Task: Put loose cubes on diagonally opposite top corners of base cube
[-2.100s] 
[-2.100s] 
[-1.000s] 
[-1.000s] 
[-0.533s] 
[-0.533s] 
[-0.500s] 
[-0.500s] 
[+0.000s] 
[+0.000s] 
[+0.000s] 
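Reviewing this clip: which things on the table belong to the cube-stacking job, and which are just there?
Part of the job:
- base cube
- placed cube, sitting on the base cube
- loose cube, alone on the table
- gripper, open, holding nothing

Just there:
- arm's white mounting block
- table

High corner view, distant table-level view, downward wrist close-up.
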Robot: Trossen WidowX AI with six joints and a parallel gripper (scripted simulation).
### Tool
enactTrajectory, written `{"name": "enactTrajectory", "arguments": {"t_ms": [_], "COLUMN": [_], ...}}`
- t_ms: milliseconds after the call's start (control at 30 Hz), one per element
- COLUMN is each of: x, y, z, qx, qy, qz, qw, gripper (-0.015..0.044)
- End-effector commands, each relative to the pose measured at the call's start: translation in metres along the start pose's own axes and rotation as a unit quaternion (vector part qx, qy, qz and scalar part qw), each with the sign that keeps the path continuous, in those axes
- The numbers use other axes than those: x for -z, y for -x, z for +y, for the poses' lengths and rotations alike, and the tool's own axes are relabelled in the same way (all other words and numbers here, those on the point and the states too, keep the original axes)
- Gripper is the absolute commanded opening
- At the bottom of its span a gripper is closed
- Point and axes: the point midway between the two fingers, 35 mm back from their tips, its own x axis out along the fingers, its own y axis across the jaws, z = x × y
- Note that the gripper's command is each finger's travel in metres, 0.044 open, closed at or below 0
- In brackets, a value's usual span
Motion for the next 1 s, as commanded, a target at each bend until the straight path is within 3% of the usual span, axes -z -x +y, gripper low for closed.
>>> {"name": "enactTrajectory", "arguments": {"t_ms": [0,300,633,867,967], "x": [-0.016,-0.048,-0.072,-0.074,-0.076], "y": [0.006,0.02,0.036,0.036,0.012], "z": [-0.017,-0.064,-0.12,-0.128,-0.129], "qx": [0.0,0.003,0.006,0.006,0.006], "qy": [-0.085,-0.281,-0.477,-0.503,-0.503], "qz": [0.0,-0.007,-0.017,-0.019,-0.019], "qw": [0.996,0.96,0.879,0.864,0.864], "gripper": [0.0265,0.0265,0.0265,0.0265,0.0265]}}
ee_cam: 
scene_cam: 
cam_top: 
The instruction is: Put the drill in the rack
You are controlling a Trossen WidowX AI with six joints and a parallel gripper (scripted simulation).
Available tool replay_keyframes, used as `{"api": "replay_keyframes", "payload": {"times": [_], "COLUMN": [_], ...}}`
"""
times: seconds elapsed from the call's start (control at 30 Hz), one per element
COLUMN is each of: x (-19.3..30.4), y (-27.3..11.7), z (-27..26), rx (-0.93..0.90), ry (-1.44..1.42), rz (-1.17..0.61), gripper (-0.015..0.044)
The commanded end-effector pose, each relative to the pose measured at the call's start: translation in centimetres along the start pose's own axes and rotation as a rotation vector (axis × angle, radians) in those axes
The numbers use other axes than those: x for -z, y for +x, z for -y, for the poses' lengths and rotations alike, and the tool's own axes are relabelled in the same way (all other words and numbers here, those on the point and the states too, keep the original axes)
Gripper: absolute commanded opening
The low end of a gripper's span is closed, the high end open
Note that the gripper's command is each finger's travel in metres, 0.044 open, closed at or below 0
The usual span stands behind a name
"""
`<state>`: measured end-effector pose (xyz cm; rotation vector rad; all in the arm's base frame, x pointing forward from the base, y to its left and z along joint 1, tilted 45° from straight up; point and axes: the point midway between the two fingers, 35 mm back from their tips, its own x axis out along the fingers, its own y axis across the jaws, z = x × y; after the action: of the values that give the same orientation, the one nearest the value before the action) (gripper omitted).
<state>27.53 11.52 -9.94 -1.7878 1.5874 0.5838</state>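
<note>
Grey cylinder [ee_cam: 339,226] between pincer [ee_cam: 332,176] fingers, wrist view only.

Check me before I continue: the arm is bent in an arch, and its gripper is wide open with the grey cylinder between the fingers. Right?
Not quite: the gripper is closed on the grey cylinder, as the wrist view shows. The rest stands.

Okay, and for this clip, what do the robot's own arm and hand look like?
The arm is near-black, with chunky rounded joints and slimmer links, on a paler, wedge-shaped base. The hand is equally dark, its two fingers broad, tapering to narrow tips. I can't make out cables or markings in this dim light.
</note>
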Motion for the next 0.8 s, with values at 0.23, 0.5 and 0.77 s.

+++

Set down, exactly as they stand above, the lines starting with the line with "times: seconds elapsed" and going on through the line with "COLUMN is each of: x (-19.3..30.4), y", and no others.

times: seconds elapsed from the call's start (control at 30 Hz), one per element
COLUMN is each of: x (-19.3..30.4), y (-27.3..11.7), z (-27..26), rx (-0.93..0.90), ry (-1.44..1.42), rz (-1.17..0.61), gripper (-0.015..0.044)

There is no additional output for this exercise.